The proposed rules are part of £200m-a-year benefit fraud crackdown that, according to ministers, will save £670m per year.

It follows the news that benefits overpayments as a result of fraud and errors soared to a record high of £8.3 billion in 2020/21.

The Fighting Fraud plan was jointly unveiled by Work and Pensions Secretary Therese Coffey and ‘efficiency’ minister Jacob Rees-Mogg.

It reaffirms a pledge previously made that 2,000 staff members would be hired to sort through two million cases, from new claims to existing ones that have been marked as suspicious.

While it has been reported that cases could be sorted by data matching and algorithms, officials have insisted that human staff members will be responsible for the reviews.

These new agents are already in to process of being recruited across the UK, and the DWP aims to have them ready by autumn of this year.
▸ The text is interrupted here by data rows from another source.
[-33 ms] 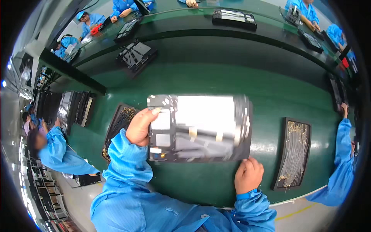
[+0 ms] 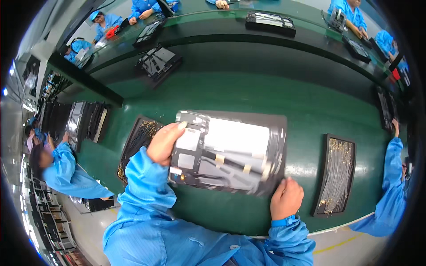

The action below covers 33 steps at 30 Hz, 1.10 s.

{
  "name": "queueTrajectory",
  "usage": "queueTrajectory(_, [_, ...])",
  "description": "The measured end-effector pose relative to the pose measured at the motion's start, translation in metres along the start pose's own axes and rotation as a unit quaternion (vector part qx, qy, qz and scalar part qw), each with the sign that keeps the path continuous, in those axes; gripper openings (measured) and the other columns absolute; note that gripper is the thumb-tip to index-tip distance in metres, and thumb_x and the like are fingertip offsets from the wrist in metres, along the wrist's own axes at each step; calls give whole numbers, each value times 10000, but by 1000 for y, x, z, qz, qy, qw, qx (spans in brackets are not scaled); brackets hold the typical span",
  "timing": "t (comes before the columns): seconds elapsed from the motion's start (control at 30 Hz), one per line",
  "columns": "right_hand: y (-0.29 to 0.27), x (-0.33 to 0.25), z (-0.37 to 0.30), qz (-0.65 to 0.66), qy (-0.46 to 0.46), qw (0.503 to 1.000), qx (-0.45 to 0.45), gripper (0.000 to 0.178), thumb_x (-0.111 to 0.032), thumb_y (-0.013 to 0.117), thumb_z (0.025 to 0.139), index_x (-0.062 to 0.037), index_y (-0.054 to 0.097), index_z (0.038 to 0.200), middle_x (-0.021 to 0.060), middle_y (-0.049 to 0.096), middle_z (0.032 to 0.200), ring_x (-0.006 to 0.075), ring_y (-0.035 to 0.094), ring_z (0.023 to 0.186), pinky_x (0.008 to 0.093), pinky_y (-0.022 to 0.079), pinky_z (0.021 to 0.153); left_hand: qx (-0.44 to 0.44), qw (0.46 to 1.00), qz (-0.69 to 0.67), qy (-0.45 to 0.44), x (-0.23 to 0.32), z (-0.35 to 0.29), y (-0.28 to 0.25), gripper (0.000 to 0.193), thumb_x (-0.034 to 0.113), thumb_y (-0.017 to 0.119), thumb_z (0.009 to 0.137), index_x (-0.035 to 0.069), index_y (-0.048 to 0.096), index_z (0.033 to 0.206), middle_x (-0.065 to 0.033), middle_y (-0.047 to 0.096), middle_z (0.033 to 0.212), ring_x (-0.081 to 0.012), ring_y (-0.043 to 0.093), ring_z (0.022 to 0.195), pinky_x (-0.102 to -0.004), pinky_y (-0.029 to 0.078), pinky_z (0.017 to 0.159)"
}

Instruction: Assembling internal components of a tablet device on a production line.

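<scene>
In front of me is an opened tablet body (image 2: 233, 153), with a bright silver battery panel, grey plates, black flat cables and small tan tape pieces. It is slightly blurred and tilted, its right end lower. A dark flat tray (image 2: 278, 122) shows behind its upper and right edges. My left hand (image 2: 165, 144) grips the tablet body's left edge, thumb on the face and fingers hidden beneath. At the lower right corner my right hand (image 2: 286, 200) is closed, fingers curled against the dark tray's edge. Whether it also touches the tablet body I cannot tell.
A black tray of thin cables (image 2: 336, 175) lies to the right on the green table (image 2: 222, 93); another cable tray (image 2: 137, 142) sits by my left forearm. Upright tablet bodies (image 2: 84, 122) stand far left. One more (image 2: 157, 62) lies beyond, below a raised shelf. Co-workers sit around.
The tablet body has turned slightly clockwise, and its lower right part has come nearer to me. My left hand has shifted slightly right with it. My right hand stays nearly in place.
</scene>
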State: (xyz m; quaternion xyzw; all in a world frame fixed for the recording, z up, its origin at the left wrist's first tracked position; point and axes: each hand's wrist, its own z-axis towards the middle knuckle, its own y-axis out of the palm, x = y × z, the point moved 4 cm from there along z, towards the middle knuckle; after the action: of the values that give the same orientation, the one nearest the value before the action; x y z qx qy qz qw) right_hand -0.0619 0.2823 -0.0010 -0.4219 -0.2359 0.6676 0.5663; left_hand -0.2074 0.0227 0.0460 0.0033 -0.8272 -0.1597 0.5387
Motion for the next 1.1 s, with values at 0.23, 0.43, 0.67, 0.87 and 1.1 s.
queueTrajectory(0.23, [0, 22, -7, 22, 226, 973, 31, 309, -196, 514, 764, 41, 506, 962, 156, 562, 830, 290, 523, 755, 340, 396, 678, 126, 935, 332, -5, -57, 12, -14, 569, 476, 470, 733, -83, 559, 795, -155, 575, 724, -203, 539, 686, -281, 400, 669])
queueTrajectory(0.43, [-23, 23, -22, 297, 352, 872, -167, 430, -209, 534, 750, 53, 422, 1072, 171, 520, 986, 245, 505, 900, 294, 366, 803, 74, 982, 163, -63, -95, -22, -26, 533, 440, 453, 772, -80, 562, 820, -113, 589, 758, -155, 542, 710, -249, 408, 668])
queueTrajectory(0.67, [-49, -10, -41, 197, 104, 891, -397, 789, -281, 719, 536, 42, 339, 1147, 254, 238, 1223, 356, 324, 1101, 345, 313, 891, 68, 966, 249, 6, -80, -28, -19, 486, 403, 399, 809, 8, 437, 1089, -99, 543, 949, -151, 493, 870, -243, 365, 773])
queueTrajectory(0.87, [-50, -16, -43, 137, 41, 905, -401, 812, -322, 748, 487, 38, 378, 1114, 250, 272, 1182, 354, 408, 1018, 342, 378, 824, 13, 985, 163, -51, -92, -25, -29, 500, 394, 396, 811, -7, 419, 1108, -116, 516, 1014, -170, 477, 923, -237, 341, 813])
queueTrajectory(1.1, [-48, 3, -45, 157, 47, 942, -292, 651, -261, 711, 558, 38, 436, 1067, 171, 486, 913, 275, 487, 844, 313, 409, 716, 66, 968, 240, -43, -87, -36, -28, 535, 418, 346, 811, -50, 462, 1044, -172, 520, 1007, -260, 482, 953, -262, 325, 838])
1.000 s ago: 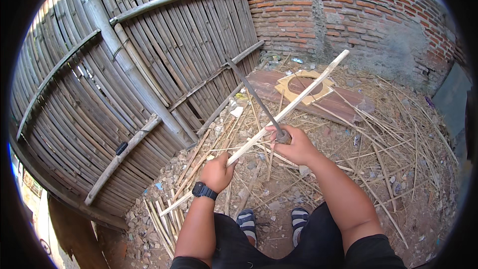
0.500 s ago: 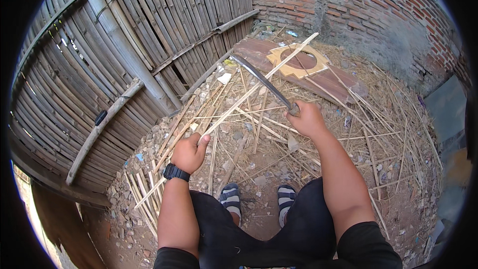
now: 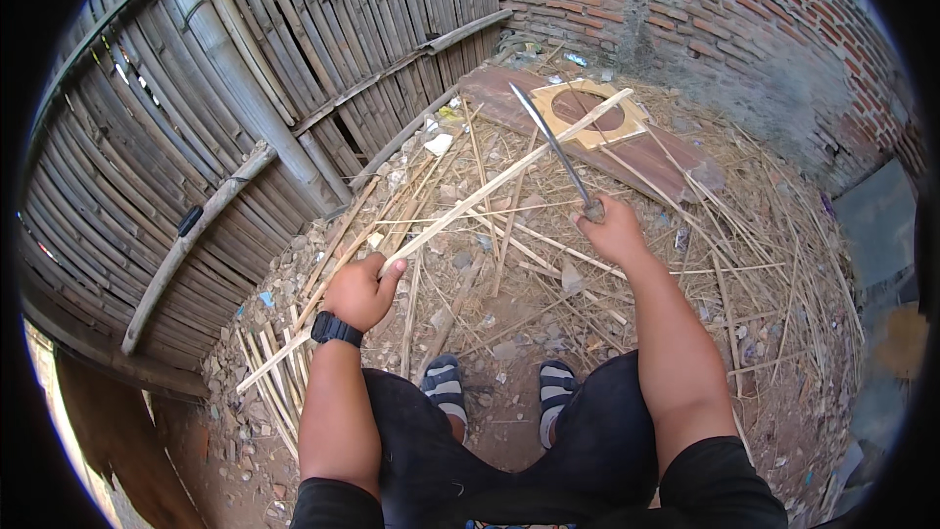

According to The Mirror, sources has insisted only a small number of staff members would have access to the sweeping new powers to arrest claimants.

However, in cases where claimants are unable to be prosecuted through court, they could instead be hit with a fine under civil law, which will be a fixed percentage of the amount of suspected fraud.

At the moment, the DWP can only request bank data of an identifiable individual, but the proposed Act would expand this to make it more easy for staff to request details of claimants whose cases have a “signal” of potential fraud.

Work and Pensions Secretary Therese Coffey said the crackdown would stop the benefit system being "a cash machine for callous criminals".

She added: “Thousands of trained specialists, combined with targeted new tools and powers, will mean we can keep up with fraud in today’s digital age and prevent, detect and deter those who would try to cheat the system.”

It came as MPs were warned blind and mentally unwell people in the UK are set to “fall off a cliff” as 2.6 million Brits are moved to Universal Credit.

People on six ‘legacy’ benefits - most of them long-term sick or disabled - will be transferred to Universal Credit between this summer and the end of 2024.

But charity chiefs raised fears about a three-month window for them to claim under the new system, after which their old benefits face being stopped.

Tory ministers assured MPs there will be at least an extra month’s extension if people fail to apply to UC, with the DWP contacting them directly.

But Dominic Milne of the Royal National Institute of Blind People told the Commons Work and Pensions Committee the time limit “seems to be a big mistake.

“The extra month, yes that may be helpful, but it’s not enough. There will still be people falling off the cliff in that respect.”

He added: “It seems a very risky strategy to be taking so many people and basically taking a lot of chances with their income.”

Sophie Corlett of mental health charity Mind said: “We know people absolutely struggle with the process because it’s online, they may not be well enough to engage, they may not have the cognitive ability to engage in some circumstances.”

She warned having money cut off would be “devastating” in a cost-of-living crunch.